Aparat keamanan melempar gas air mata serta terjangan peluru sudah tidak tertahankan lagi. Keadaan sungguh lah kacau. Setelah kejadian itu terjadi malam itu udara terasa berat. Hujan yang membasahi jalanan sudah tak mampu untuk menahan ketegangan yang telah terjadi. Malam itu aku belajar bahwa apabila rakyat sudah berteriak dan tak ada yang mendengarkannya maka suatu hari nanti tak akan ada lagi yang dapat menahannya. Dendam yang tersimpan, lama-lama akan meledak suatu hari nanti.
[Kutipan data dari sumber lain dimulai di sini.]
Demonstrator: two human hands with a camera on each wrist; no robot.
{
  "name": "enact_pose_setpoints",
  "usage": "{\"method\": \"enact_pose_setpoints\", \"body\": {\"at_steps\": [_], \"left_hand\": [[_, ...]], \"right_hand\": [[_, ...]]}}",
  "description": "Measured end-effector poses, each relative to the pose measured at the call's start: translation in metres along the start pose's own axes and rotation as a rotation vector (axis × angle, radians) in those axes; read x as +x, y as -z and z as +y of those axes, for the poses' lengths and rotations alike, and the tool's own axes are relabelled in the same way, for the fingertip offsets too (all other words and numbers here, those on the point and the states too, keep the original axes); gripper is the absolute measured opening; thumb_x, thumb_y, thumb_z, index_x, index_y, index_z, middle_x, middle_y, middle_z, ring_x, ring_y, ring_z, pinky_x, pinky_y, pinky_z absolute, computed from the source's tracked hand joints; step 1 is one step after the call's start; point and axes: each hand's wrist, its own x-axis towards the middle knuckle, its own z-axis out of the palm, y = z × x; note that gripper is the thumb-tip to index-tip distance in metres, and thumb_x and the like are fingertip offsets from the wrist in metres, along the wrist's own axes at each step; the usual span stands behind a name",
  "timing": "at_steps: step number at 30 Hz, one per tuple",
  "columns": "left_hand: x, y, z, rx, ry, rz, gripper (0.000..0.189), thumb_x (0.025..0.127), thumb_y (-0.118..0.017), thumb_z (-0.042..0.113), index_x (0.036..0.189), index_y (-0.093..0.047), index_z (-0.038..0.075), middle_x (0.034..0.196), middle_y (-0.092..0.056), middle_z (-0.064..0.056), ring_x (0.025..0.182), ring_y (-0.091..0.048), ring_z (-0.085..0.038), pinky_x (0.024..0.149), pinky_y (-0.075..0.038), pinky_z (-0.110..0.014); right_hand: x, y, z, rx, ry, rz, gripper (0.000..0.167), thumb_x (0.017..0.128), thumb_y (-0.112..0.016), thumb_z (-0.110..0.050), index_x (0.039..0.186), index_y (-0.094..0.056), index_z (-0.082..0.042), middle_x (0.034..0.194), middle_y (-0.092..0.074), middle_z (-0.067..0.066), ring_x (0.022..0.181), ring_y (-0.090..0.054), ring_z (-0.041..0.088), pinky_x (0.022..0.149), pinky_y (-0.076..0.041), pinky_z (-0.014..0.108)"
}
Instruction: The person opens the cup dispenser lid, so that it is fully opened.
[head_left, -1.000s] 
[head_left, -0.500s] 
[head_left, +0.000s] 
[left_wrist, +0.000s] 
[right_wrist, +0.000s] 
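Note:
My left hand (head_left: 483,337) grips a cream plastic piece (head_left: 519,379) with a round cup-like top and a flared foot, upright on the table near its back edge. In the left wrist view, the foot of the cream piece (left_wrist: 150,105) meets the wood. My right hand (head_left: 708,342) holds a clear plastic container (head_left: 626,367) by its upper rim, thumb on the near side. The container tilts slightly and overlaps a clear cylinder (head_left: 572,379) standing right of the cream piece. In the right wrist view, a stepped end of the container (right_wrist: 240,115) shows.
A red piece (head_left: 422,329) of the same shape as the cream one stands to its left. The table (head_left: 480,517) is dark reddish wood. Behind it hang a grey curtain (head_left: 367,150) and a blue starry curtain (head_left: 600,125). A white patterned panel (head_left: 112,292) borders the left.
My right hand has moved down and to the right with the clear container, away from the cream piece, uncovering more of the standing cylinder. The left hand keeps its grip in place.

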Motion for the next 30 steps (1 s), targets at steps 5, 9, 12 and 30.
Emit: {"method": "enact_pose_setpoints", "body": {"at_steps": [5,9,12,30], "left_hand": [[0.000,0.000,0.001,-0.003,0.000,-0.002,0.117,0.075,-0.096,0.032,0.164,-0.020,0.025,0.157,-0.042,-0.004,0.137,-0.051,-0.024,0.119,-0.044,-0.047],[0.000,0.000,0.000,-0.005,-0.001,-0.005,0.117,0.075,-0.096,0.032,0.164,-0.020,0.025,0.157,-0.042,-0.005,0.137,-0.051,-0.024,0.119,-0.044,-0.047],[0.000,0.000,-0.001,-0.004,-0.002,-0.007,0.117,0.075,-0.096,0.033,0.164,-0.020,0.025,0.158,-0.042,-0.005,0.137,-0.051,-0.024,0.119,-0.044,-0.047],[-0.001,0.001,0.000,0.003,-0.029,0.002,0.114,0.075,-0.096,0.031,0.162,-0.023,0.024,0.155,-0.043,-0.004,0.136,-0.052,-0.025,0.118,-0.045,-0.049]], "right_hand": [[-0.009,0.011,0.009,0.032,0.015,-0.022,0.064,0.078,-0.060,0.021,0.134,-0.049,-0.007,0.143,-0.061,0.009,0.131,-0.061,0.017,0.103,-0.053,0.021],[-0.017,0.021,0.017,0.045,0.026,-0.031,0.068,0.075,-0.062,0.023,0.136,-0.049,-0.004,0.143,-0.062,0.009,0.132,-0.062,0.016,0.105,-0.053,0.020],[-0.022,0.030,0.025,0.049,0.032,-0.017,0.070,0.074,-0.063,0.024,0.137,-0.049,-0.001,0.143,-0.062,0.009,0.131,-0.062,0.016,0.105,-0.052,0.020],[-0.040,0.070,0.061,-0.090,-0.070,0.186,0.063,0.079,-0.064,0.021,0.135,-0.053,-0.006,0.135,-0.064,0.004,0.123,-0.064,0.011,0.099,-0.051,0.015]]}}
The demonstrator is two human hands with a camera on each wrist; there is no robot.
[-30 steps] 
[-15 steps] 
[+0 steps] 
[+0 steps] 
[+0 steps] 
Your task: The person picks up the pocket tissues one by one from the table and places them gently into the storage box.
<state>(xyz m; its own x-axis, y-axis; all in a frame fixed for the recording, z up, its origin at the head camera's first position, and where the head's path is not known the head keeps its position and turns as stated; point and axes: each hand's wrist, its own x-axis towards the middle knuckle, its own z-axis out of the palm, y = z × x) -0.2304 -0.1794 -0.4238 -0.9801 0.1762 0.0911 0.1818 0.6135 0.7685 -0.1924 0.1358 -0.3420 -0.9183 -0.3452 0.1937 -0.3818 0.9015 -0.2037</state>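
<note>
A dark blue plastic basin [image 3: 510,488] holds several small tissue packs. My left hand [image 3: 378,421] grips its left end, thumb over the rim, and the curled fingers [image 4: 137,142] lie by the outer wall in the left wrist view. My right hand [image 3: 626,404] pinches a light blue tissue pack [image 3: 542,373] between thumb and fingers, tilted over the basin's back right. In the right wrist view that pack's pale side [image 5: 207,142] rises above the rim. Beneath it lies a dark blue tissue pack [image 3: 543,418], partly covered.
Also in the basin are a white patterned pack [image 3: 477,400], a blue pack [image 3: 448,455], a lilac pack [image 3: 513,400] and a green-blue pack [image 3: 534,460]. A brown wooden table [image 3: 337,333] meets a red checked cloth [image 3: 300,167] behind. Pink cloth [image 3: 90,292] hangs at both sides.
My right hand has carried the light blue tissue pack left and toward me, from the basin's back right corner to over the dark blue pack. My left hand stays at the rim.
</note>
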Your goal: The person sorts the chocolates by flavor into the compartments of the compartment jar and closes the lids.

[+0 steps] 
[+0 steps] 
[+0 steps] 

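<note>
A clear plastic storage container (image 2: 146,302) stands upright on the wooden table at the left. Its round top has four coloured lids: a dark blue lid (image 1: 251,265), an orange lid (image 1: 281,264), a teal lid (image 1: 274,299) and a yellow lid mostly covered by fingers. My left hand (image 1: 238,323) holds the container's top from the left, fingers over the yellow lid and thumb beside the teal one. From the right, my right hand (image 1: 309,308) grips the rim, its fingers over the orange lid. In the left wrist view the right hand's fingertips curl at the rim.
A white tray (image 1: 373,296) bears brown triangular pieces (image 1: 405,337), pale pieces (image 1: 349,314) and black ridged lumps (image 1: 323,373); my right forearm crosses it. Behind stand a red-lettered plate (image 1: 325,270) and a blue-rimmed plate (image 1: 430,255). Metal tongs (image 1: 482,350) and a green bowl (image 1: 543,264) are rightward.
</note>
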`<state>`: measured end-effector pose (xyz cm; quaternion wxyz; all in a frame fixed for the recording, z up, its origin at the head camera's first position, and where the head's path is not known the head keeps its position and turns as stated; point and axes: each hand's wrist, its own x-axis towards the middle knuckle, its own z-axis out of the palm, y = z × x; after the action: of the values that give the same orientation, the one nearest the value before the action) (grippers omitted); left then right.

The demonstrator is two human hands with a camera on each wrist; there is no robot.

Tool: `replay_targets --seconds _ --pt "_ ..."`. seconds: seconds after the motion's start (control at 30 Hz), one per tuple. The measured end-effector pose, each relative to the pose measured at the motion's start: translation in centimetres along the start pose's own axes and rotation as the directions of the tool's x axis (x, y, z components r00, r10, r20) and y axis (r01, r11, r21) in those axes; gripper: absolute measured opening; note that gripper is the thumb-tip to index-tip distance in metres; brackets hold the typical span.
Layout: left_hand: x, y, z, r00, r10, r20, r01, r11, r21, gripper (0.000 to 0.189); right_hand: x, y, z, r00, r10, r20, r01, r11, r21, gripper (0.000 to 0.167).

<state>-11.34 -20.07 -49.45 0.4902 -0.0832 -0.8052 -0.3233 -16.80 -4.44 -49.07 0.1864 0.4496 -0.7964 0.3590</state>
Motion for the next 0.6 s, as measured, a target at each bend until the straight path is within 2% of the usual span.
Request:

Tanggal 27 Februari 2018, 20 tahun berlalu sejak kejadian itu terjadi. Menjadikan pelajaran yang berharga bukan hanya untuk orang-orang yang berada pada saat tempat kejadian perkara, tetapi juga untuk anak-anak sekarang dan seterusnya. Bahwa mengerti persatuan adalah hal yang penting untuk ada di antara kita. Mendengarkan saran dan kritik adalah hal yang harus dilakukan. 


Kejadian ini akan menjadi sejarah gelap, sebuah peristiwa dengan kekerasan dan kegelapan. Namun apabila kita bisa memetik pelajaran yang berharga di dalamnya maka tidak akan ada lagi perpecahan yang sebelumnya terjadi. Mengerti bahwa kekerasan hanya menambah luka. Melalui renungan dan kesadaran maka kita bisa merajut kembali rajutan persatuan yang telah terputus. Sehingga kita dapat menciptakan masa depan yang lebih baik dan cerah untuk kedepannya.